• [Problem details]:
Copy each line that contains the string "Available", taking them from the material.

• [Records for processing]:
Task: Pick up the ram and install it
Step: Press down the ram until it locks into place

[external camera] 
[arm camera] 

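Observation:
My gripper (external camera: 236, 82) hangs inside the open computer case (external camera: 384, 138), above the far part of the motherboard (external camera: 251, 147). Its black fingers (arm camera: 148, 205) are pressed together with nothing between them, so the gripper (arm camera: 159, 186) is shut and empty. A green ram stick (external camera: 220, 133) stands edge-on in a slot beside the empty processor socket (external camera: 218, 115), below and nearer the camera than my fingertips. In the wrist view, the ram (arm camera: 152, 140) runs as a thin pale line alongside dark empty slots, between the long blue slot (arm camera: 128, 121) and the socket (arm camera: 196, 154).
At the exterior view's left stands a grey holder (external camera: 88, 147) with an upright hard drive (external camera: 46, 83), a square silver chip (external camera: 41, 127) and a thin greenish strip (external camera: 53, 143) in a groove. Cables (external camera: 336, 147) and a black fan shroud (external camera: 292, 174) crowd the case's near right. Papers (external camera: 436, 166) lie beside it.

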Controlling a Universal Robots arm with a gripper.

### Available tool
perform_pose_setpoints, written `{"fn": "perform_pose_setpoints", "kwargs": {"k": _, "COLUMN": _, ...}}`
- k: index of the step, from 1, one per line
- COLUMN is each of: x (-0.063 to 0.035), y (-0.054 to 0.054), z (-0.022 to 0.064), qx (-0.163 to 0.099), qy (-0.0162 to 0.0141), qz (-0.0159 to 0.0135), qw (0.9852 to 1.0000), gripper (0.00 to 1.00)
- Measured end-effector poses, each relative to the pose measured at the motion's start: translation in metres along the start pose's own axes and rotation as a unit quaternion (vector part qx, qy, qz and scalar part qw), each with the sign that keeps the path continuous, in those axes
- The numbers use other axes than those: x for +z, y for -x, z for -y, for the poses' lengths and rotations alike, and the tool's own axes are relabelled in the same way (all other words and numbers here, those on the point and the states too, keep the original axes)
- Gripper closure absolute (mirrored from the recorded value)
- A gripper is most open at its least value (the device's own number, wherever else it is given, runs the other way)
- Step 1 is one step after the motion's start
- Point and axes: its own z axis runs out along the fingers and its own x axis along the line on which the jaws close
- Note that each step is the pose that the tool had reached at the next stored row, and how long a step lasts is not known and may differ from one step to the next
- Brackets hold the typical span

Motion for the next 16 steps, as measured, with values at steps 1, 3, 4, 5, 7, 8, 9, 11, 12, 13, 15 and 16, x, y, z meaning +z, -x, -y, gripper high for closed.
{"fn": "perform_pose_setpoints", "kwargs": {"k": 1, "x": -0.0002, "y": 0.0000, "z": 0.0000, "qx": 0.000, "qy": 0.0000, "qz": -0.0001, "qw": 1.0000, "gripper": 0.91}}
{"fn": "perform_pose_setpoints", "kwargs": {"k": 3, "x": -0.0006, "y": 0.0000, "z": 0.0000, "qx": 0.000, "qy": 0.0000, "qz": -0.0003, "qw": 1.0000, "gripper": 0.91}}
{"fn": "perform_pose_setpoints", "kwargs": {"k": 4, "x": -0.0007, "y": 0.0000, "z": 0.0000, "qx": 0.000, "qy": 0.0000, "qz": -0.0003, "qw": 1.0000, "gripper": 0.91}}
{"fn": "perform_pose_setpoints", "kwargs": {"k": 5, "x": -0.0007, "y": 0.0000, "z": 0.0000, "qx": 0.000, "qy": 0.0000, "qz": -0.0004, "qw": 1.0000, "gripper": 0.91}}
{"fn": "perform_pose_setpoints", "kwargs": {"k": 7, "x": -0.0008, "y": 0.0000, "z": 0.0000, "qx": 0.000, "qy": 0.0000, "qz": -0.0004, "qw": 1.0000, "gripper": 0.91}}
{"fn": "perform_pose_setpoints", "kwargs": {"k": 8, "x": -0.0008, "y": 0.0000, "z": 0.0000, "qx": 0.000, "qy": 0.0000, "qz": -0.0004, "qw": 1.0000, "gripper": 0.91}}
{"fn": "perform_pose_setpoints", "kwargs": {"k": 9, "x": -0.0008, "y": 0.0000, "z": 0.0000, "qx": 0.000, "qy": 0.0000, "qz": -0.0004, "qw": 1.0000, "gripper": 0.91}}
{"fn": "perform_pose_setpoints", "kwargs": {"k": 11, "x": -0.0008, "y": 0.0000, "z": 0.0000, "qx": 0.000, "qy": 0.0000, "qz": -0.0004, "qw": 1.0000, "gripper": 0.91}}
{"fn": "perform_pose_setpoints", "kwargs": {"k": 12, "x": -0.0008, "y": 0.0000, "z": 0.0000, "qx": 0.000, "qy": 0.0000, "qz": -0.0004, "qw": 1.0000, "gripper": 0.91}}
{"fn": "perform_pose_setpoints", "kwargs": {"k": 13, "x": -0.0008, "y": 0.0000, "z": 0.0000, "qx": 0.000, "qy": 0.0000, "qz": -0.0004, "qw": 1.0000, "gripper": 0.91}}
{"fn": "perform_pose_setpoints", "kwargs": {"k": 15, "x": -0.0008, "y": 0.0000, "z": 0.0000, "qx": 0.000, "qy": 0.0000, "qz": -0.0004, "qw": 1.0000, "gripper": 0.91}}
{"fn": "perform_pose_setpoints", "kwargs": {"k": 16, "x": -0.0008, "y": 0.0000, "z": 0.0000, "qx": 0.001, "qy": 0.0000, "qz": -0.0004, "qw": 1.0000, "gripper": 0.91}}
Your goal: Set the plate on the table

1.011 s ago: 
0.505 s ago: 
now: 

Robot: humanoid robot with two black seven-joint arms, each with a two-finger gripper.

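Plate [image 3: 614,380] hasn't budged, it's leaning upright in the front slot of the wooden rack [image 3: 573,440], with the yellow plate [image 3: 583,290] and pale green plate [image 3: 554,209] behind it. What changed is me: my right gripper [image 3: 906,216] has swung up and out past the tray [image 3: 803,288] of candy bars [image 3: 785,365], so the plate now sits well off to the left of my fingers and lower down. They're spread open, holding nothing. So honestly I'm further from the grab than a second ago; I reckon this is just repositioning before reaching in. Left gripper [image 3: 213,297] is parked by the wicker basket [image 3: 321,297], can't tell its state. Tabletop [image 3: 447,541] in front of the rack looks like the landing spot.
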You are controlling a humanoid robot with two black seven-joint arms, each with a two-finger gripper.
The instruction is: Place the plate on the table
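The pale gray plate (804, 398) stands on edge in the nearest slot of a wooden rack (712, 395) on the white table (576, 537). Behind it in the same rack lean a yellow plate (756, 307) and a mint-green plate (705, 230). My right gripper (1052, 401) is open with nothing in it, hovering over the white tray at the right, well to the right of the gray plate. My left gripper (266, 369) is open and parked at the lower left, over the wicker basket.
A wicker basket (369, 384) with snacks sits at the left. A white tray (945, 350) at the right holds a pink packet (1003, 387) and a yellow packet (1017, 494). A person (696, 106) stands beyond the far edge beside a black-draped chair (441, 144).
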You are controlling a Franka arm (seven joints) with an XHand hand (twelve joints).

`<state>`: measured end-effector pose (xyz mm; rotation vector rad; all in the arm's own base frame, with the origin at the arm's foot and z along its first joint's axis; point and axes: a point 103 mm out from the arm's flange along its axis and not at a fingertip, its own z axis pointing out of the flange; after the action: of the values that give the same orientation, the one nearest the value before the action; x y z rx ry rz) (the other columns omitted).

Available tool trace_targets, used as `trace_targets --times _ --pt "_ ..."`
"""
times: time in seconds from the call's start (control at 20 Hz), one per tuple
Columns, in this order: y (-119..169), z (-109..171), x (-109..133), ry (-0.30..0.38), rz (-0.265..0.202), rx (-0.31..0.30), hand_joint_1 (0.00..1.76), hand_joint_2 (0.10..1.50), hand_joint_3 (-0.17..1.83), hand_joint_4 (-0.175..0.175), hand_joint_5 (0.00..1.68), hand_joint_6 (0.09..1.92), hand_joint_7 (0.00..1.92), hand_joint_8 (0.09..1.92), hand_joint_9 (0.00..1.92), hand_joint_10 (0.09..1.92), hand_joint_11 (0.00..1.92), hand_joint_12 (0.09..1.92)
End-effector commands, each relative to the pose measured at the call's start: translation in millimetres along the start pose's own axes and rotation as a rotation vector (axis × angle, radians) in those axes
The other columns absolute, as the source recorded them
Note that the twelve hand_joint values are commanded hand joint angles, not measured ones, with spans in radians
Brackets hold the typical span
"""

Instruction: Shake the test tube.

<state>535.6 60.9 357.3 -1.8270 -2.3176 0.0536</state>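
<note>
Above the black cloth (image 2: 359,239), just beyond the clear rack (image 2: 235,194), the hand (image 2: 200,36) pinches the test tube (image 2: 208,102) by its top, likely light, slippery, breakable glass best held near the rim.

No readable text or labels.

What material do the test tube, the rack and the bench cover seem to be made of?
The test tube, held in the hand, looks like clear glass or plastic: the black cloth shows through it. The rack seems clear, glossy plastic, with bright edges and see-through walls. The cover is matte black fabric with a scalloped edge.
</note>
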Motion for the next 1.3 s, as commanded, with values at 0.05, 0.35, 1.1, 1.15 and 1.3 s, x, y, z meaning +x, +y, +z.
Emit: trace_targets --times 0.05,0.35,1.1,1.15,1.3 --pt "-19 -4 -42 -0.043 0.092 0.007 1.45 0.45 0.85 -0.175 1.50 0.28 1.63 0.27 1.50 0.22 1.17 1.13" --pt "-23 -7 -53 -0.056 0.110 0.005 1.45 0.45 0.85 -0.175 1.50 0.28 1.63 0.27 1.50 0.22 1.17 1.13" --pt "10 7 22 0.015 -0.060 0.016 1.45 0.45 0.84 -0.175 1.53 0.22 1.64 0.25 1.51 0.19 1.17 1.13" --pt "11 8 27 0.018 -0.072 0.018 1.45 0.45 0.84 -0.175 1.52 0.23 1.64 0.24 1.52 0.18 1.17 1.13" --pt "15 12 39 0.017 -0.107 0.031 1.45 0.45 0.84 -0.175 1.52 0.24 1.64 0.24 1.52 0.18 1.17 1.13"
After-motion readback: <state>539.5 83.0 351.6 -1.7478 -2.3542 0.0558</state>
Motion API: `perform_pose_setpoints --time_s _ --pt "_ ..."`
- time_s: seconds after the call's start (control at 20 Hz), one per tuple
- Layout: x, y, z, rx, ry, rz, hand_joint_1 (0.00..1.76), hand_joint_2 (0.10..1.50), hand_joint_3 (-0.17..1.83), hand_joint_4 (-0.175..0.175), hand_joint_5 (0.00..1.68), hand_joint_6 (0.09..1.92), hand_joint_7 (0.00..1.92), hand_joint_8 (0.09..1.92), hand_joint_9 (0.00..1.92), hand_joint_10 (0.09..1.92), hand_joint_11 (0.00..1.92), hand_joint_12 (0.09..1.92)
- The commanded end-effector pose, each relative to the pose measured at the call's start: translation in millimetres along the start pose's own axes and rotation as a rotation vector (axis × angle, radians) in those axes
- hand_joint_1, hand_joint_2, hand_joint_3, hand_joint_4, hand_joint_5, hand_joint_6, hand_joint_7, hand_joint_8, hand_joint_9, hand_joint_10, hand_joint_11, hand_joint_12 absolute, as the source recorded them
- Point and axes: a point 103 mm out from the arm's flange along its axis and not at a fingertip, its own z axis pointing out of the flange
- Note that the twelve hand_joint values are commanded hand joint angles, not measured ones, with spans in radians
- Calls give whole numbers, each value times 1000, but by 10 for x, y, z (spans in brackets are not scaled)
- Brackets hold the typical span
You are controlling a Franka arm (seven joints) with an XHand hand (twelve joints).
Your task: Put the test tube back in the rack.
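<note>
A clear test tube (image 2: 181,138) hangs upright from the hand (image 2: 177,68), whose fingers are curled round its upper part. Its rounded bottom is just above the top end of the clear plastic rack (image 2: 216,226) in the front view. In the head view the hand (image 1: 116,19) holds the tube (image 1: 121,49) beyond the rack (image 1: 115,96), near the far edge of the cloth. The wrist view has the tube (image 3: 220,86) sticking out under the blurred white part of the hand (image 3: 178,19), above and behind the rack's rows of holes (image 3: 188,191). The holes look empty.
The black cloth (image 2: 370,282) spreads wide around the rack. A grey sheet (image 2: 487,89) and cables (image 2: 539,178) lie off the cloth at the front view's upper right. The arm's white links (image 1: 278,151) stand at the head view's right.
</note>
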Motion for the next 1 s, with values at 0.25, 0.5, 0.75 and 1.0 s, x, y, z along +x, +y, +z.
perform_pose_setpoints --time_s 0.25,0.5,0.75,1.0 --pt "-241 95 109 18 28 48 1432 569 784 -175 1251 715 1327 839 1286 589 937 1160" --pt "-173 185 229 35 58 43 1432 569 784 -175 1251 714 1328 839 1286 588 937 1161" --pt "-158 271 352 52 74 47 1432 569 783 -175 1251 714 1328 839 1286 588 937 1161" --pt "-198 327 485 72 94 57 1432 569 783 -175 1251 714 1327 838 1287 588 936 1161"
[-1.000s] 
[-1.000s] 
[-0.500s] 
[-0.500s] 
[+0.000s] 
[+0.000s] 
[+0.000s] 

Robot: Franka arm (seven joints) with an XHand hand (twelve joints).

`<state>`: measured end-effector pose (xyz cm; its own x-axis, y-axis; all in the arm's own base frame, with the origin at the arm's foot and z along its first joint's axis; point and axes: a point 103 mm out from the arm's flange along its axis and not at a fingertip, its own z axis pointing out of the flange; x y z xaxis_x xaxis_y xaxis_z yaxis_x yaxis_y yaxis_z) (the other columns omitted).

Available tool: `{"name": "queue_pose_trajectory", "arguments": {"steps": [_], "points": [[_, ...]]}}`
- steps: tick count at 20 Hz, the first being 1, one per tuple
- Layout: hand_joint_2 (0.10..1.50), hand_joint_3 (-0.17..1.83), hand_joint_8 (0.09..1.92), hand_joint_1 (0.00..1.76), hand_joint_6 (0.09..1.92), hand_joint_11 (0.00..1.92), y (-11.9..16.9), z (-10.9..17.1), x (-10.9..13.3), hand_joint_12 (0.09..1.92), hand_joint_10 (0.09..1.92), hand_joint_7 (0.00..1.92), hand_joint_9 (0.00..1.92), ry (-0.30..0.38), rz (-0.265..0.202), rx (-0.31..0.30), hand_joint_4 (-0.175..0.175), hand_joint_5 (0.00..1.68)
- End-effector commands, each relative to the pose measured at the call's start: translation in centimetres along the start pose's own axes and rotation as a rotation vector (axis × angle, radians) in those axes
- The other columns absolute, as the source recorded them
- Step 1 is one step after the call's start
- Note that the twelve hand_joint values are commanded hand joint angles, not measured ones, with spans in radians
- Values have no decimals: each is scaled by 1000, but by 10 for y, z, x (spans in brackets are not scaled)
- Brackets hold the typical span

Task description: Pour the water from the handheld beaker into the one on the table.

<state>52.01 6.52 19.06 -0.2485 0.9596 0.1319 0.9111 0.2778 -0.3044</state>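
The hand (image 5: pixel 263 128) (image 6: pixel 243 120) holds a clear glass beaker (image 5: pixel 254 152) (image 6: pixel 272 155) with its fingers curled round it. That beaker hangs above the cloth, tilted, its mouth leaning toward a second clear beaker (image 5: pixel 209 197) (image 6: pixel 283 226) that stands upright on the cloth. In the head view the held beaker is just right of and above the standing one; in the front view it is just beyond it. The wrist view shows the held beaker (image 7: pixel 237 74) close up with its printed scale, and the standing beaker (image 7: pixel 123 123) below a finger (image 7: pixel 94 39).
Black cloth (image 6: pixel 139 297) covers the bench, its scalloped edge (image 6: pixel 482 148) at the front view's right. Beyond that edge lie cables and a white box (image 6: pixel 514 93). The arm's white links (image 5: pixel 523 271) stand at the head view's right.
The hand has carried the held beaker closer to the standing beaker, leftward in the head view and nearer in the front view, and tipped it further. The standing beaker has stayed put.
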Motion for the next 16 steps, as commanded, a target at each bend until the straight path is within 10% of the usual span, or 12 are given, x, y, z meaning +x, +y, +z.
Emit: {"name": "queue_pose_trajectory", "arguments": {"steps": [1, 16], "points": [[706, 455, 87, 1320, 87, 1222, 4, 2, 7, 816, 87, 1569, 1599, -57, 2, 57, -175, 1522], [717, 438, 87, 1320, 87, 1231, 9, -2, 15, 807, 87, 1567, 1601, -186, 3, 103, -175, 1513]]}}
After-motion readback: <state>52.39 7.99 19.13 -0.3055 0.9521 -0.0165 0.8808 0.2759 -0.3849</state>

• [Solution to this task]:
### Available tool
Available tool trace_targets, used as `trace_targets --times _ --pt "_ ..."`
Available tool: `{"name": "queue_pose_trajectory", "arguments": {"steps": [_], "points": [[_, ...]]}}`

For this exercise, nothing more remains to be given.